All along, we worried about the fate of our children in these turbulent times, whatever time it happened to be. All along, horrible things were happening that looked like the end of the world. And each time it looked like the end of the world we did things to make it not be the end of the world. And, okay, it never really looked like the end of the world, though it may have looked like the end of civilization.

Yes, horrible things are happening now—I first wrote this in 2016, in the aftermath of a series of horrible shootings, and it looked to be an unending series of horrible shootings. But violent crime is actually at its lowest level in decades, which is pretty wonderful. And, 2016 was the hottest year on record, which brought unprecedented droughts and floods and fires to various parts of North America, which is pretty horrible.
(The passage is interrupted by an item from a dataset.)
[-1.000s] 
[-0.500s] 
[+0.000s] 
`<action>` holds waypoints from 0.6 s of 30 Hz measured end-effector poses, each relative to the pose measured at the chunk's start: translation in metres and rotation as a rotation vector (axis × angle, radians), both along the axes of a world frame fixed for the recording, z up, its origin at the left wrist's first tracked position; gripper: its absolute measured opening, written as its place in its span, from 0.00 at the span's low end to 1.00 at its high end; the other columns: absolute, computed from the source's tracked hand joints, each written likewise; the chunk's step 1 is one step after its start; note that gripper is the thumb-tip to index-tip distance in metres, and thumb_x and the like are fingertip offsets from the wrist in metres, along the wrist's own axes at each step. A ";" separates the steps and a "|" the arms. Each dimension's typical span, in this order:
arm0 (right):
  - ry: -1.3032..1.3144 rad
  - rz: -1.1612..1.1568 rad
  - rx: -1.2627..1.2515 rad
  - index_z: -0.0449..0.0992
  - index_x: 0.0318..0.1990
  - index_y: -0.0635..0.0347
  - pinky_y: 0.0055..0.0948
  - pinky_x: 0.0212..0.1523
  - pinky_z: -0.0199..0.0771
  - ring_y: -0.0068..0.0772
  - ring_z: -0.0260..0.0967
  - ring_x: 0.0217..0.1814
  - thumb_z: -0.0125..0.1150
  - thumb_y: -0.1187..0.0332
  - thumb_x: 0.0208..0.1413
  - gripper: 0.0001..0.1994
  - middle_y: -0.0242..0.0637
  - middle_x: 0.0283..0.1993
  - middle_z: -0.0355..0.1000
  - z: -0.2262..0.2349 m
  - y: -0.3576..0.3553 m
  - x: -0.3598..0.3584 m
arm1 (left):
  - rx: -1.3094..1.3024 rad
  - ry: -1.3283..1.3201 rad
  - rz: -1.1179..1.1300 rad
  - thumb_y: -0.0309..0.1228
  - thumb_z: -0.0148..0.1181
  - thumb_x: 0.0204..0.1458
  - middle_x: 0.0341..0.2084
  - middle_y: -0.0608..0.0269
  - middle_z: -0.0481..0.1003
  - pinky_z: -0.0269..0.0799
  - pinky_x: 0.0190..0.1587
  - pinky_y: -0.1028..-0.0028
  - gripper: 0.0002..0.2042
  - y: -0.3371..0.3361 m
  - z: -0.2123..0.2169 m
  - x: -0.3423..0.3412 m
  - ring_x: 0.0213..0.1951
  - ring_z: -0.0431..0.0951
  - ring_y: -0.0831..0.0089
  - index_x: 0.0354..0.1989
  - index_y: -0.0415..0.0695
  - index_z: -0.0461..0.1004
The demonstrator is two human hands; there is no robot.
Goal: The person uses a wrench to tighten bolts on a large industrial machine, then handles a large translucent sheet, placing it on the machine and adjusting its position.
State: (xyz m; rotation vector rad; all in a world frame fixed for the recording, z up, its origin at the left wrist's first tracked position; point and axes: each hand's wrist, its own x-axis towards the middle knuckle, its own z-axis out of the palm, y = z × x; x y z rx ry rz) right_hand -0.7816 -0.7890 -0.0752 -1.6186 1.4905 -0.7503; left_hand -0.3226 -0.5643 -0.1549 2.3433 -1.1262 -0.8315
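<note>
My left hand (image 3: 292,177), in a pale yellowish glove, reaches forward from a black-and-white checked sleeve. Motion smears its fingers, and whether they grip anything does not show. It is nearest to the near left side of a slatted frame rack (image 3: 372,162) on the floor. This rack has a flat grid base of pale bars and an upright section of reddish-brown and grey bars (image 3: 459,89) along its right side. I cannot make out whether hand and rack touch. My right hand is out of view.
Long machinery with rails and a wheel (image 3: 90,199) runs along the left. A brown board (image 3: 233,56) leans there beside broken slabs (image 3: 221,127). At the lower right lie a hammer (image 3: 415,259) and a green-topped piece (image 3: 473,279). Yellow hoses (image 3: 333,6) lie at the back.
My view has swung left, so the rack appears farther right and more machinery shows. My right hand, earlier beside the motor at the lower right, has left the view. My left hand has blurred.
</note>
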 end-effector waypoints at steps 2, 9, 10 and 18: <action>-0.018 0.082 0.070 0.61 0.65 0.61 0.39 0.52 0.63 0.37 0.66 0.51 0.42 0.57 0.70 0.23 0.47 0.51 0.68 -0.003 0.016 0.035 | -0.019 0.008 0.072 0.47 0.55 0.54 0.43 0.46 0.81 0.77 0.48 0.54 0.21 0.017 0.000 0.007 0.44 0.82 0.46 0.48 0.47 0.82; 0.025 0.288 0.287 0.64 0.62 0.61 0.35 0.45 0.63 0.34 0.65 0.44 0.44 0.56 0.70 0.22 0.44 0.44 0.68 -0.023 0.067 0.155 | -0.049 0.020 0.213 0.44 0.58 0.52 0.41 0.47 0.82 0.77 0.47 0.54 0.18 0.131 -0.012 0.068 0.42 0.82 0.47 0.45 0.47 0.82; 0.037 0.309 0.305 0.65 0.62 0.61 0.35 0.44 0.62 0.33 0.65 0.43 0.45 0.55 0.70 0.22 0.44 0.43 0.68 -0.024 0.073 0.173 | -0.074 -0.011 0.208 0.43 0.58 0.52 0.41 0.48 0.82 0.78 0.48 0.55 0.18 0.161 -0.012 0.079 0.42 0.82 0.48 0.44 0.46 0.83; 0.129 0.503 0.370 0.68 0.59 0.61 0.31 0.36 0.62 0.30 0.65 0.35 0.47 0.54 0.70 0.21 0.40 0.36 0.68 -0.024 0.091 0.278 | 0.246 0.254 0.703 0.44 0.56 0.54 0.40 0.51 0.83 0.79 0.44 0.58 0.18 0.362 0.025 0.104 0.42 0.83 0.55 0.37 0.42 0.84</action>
As I update this text in June of 2023, the preceding eight years were the hottest on record. And I look out my window in Buffalo, New York to see skies filled with the smoke of Canadian wildfires for the second period of several days in the month.


Map of the U.S. showing a large region of poor air quality
Canadian wildfires caused poor air quality throughout much of the United States in June of 2023. This image shows June 28, 2023. See the current Air Quality Index at airnow.gov. Source: AirNow Archive.

And, while I'm now divorced, my daughters are still kind, hardworking, smart, happy, engaged in things that make the world a better place, and beautiful. And hopefully, your kids are too, and so are you.


Photo of a father and his two daughters

The author and his daughters at Taughannock Falls, outside of Ithaca, New York in December of 2021. Photo by Nellie Duggan-Haas.


There are horrible things in the world. When the horror becomes clear to enough people, we do something about it to make it less horrible. Let’s do that now. And celebrate the wonderful things too.